What you should do ▸ Since the entries below must stay intact, return each one exactly.
========
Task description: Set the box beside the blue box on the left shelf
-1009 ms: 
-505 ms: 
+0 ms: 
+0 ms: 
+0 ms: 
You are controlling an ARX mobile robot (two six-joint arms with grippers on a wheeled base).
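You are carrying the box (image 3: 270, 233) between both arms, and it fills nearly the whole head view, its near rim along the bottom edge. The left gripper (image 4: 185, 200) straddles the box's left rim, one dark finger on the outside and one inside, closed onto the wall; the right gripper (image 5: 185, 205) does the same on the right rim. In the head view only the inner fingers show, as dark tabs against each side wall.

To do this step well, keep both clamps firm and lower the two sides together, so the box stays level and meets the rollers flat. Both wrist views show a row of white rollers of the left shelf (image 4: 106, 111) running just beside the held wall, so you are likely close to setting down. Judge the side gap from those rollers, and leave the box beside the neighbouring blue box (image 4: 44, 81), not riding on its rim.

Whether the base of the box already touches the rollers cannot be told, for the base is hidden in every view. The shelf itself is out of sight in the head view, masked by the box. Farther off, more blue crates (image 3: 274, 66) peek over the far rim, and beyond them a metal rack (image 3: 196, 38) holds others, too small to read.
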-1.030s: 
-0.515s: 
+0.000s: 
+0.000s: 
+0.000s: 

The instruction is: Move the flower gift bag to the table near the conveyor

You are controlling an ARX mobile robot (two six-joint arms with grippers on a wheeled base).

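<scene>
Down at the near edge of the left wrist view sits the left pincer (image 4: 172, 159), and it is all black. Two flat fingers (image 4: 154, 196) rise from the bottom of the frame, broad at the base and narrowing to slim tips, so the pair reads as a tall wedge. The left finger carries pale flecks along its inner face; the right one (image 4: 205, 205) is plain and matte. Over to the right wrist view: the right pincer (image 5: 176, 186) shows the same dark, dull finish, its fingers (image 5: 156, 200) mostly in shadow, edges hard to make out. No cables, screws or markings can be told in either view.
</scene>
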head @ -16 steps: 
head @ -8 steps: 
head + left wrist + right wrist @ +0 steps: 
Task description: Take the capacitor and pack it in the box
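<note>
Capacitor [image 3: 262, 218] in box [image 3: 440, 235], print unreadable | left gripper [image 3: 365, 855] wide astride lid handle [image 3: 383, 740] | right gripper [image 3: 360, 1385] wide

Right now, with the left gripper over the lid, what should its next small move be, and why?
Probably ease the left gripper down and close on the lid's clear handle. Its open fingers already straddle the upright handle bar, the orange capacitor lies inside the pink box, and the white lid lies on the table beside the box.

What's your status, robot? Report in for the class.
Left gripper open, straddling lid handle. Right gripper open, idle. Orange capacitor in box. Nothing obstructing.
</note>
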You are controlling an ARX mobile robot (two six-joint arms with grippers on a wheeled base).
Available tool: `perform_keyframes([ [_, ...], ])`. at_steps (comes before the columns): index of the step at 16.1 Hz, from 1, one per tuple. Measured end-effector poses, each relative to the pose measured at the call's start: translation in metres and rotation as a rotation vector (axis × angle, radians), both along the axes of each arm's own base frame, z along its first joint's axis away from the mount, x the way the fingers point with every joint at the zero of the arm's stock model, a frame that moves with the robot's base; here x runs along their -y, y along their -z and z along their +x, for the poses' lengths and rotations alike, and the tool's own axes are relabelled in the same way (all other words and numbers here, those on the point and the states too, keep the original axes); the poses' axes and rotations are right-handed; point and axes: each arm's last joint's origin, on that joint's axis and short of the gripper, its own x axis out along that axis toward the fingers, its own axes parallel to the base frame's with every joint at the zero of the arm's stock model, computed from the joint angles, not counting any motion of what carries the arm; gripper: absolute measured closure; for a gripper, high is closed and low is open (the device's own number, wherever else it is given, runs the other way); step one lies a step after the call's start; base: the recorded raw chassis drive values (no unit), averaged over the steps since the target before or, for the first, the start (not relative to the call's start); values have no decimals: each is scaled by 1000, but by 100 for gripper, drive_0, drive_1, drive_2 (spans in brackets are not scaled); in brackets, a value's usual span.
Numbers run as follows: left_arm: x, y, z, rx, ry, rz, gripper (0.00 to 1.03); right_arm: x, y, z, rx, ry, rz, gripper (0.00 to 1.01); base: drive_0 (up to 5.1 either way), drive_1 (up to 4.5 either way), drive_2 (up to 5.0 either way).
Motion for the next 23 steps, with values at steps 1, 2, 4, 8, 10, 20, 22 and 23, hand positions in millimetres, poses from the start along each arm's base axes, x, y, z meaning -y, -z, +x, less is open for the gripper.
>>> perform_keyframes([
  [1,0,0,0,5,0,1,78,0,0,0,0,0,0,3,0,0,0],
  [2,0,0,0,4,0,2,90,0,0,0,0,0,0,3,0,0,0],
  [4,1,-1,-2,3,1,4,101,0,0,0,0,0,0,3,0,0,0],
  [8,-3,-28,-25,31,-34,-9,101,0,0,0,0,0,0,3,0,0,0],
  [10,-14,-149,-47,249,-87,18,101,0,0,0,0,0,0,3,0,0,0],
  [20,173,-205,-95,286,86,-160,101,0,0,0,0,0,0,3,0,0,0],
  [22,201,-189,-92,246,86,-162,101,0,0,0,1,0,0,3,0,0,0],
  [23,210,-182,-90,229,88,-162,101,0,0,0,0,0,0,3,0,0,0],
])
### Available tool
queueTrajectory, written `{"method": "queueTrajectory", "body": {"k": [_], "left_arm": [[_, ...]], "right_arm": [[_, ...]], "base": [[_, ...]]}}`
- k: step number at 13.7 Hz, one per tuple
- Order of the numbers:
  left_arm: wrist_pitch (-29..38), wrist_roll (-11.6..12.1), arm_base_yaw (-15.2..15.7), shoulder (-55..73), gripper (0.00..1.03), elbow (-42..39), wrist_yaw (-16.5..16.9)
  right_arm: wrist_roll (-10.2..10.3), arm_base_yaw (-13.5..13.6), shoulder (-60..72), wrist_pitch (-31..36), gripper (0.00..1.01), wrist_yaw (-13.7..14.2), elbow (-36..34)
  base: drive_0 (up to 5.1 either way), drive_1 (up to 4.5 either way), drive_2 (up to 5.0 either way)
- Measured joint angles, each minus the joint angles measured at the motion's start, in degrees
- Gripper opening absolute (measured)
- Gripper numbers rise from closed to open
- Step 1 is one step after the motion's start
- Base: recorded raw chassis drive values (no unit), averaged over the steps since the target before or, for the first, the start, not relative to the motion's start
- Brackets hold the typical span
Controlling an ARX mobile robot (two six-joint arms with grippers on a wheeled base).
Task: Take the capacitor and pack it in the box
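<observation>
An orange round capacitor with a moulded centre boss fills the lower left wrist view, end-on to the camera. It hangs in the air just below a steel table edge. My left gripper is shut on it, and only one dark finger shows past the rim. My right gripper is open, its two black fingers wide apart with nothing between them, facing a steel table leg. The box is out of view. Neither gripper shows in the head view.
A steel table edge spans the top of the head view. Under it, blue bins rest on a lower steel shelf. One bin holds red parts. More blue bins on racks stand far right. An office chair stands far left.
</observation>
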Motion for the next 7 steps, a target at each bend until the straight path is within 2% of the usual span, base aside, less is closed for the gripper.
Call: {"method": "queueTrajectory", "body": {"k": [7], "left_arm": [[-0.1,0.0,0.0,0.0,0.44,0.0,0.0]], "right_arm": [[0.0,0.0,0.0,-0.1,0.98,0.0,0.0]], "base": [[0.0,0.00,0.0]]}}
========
Answer section ▸
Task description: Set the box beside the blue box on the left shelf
-1009 ms: 
-505 ms: 
+0 ms: 
+0 ms: 
+0 ms: 
You are controlling an ARX mobile robot (two six-joint arms with grippers on a wheeled base).
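You are carrying the box (image 3: 270, 233) between both arms, and it fills nearly the whole head view, its near rim along the bottom edge. The left gripper (image 4: 185, 200) straddles the box's left rim, one dark finger on the outside and one inside, closed onto the wall; the right gripper (image 5: 185, 205) does the same on the right rim. In the head view only the inner fingers show, as dark tabs against each side wall.

To do this step well, keep both clamps firm and lower the two sides together, so the box stays level and meets the rollers flat. Both wrist views show a row of white rollers of the left shelf (image 4: 106, 111) running just beside the held wall, so you are likely close to setting down. Judge the side gap from those rollers, and leave the box beside the neighbouring blue box (image 4: 44, 81), not riding on its rim.

Whether the base of the box already touches the rollers cannot be told, for the base is hidden in every view. The shelf itself is out of sight in the head view, masked by the box. Farther off, more blue crates (image 3: 274, 66) peek over the far rim, and beyond them a metal rack (image 3: 196, 38) holds others, too small to read.
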-1.030s: 
-0.515s: 
+0.000s: 
+0.000s: 
+0.000s: 

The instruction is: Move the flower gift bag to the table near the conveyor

You are controlling an ARX mobile robot (two six-joint arms with grippers on a wheeled base).

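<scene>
Down at the near edge of the left wrist view sits the left pincer (image 4: 172, 159), and it is all black. Two flat fingers (image 4: 154, 196) rise from the bottom of the frame, broad at the base and narrowing to slim tips, so the pair reads as a tall wedge. The left finger carries pale flecks along its inner face; the right one (image 4: 205, 205) is plain and matte. Over to the right wrist view: the right pincer (image 5: 176, 186) shows the same dark, dull finish, its fingers (image 5: 156, 200) mostly in shadow, edges hard to make out. No cables, screws or markings can be told in either view.
</scene>
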head @ -16 steps: 
head @ -8 steps: 
head + left wrist + right wrist @ +0 steps: 
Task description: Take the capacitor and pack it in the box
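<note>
Capacitor [image 3: 262, 218] in box [image 3: 440, 235], print unreadable | left gripper [image 3: 365, 855] wide astride lid handle [image 3: 383, 740] | right gripper [image 3: 360, 1385] wide

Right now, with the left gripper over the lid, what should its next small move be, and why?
Probably ease the left gripper down and close on the lid's clear handle. Its open fingers already straddle the upright handle bar, the orange capacitor lies inside the pink box, and the white lid lies on the table beside the box.

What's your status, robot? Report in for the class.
Left gripper open, straddling lid handle. Right gripper open, idle. Orange capacitor in box. Nothing obstructing.
</note>
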You are controlling an ARX mobile robot (two six-joint arms with grippers on a wheeled base).
Available tool: `perform_keyframes([ [_, ...], ])`. at_steps (comes before the columns): index of the step at 16.1 Hz, from 1, one per tuple. Measured end-effector poses, each relative to the pose measured at the call's start: translation in metres and rotation as a rotation vector (axis × angle, radians), both along the axes of each arm's own base frame, z along its first joint's axis away from the mount, x the way the fingers point with every joint at the zero of the arm's stock model, a frame that moves with the robot's base; here x runs along their -y, y along their -z and z along their +x, for the poses' lengths and rotations alike, and the tool's own axes are relabelled in the same way (all other words and numbers here, those on the point and the states too, keep the original axes); the poses' axes and rotations are right-handed; point and axes: each arm's last joint's origin, on that joint's axis and short of the gripper, its own x axis out along that axis toward the fingers, its own axes parallel to the base frame's with every joint at the zero of the arm's stock model, computed from the joint angles, not counting any motion of what carries the arm; gripper: absolute measured closure; for a gripper, high is closed and low is open (the device's own number, wherever else it is given, runs the other way); step one lies a step after the call's start; base: the recorded raw chassis drive values (no unit), averaged over the steps since the target before or, for the first, the start (not relative to the call's start); values have no decimals: each is scaled by 1000, but by 100 for gripper, drive_0, drive_1, drive_2 (spans in brackets are not scaled); in brackets, a value's usual span.
Numbers run as follows: left_arm: x, y, z, rx, ry, rz, gripper (0.00 to 1.03); right_arm: x, y, z, rx, ry, rz, gripper (0.00 to 1.01); base: drive_0 (up to 5.1 either way), drive_1 (up to 4.5 either way), drive_2 (up to 5.0 either way).
Motion for the next 23 steps, with values at steps 1, 2, 4, 8, 10, 20, 22 and 23, hand positions in millimetres, poses from the start along each arm's base axes, x, y, z meaning -y, -z, +x, less is open for the gripper.
>>> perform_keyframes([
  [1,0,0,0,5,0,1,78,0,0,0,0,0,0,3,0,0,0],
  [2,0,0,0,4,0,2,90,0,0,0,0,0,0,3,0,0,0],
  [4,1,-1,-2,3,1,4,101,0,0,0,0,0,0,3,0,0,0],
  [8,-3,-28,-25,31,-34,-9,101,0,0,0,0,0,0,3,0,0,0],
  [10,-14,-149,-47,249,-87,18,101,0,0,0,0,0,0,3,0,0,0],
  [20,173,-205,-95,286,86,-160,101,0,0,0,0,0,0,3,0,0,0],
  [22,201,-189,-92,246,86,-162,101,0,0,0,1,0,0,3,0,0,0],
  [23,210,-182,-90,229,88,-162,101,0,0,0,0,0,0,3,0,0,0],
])
### Available tool
queueTrajectory, written `{"method": "queueTrajectory", "body": {"k": [_], "left_arm": [[_, ...]], "right_arm": [[_, ...]], "base": [[_, ...]]}}`
- k: step number at 13.7 Hz, one per tuple
- Order of the numbers:
  left_arm: wrist_pitch (-29..38), wrist_roll (-11.6..12.1), arm_base_yaw (-15.2..15.7), shoulder (-55..73), gripper (0.00..1.03), elbow (-42..39), wrist_yaw (-16.5..16.9)
  right_arm: wrist_roll (-10.2..10.3), arm_base_yaw (-13.5..13.6), shoulder (-60..72), wrist_pitch (-31..36), gripper (0.00..1.01), wrist_yaw (-13.7..14.2), elbow (-36..34)
  base: drive_0 (up to 5.1 either way), drive_1 (up to 4.5 either way), drive_2 (up to 5.0 either way)
- Measured joint angles, each minus the joint angles measured at the motion's start, in degrees
- Gripper opening absolute (measured)
- Gripper numbers rise from closed to open
- Step 1 is one step after the motion's start
- Base: recorded raw chassis drive values (no unit), averaged over the steps since the target before or, for the first, the start, not relative to the motion's start
- Brackets hold the typical span
Controlling an ARX mobile robot (two six-joint arms with grippers on a wheeled base).
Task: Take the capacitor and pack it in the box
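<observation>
An orange round capacitor with a moulded centre boss fills the lower left wrist view, end-on to the camera. It hangs in the air just below a steel table edge. My left gripper is shut on it, and only one dark finger shows past the rim. My right gripper is open, its two black fingers wide apart with nothing between them, facing a steel table leg. The box is out of view. Neither gripper shows in the head view.
A steel table edge spans the top of the head view. Under it, blue bins rest on a lower steel shelf. One bin holds red parts. More blue bins on racks stand far right. An office chair stands far left.
</observation>
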Motion for the next 7 steps, a target at each bend until the straight path is within 2% of the usual span, base aside, less is closed for the gripper.
Call: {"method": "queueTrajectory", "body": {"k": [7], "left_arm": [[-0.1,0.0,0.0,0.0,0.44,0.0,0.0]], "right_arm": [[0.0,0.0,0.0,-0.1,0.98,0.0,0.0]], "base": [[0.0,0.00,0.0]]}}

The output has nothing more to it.